Biography
Jean-Pierre Grumbach was born in Paris, France, to an ethnic Jewish Alsatian family.
After the fall of France in 1940 during World War II, Grumbach entered the French Resistance to oppose the German Nazis who occupied the country. He adopted the nom de guerre Melville, after the American author Herman Melville, a favorite of his. Melville fought in Operation Dragoon.
When he returned from the war, he applied for a license to become an assistant director, but was refused. Without this support, he decided to direct his films by his own means, and continued to use Melville as his stage name. He became an independent film-maker and owned his own studio.
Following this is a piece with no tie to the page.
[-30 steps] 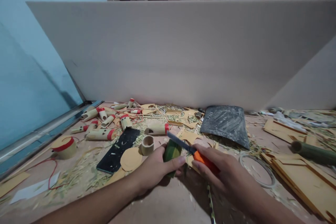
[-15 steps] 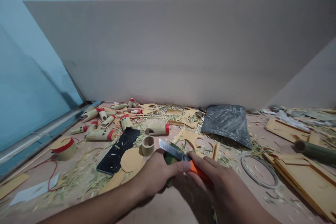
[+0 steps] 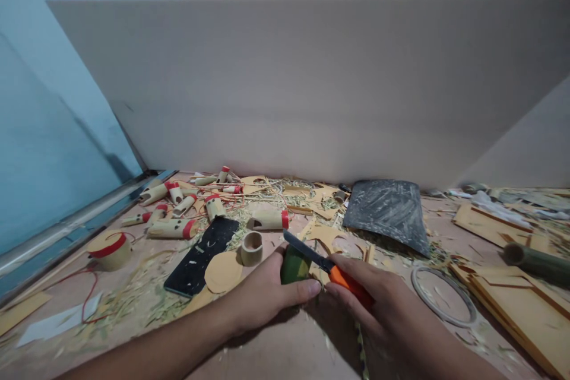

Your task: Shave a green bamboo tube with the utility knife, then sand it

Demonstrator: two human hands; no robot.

He became well known for his tragic, minimalist film noir crime dramas, such as Le Doulos (1962), Le Samouraï (1967) and Le Cercle rouge (1969), starring major actors such as Alain Delon (probably the definitive 'Melvillian' actor), Jean-Paul Belmondo and Lino Ventura. Influenced by American cinema, especially gangster films of the 1930s and '40s, he used accessories such as weapons, clothes (trench coats), and fedora hats, to shape a characteristic look in his movies.
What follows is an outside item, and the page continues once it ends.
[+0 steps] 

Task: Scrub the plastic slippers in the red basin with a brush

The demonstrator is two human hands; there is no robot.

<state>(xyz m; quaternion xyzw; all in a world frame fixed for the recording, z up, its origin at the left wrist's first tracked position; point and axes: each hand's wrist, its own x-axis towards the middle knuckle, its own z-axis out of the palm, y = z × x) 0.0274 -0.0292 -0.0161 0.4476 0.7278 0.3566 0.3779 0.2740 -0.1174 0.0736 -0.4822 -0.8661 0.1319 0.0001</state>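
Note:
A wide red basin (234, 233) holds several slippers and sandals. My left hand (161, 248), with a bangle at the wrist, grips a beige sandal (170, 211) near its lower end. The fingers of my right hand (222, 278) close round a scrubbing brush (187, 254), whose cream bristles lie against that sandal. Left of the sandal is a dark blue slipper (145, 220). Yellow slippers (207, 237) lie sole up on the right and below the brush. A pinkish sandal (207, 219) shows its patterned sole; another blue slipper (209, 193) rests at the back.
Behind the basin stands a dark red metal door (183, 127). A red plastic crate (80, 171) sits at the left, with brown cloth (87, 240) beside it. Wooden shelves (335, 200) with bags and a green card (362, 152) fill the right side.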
Melville's independence and 'reporting' style of film-making (he was one of the first French directors to use real locations regularly) were a major influence on the French New Wave film movement. Jean-Luc Godard used him as a minor character in his seminal New Wave film Breathless. When Godard was having difficulty editing the film, Melville suggested that he just cut directly to the best parts of a shot. Godard was inspired and the film's innovative use of jump cuts have become part of its fame.
Although a friend of left-wing icons such as Yves Montand, Melville referred to himself as "an extreme individualist" and "a right-wing anarchist" in terms of politics.
In 1963 he was invited as one of the jury at the 13th Berlin International Film Festival.
Melville died in Paris in 1973 from a heart attack at the age of 55.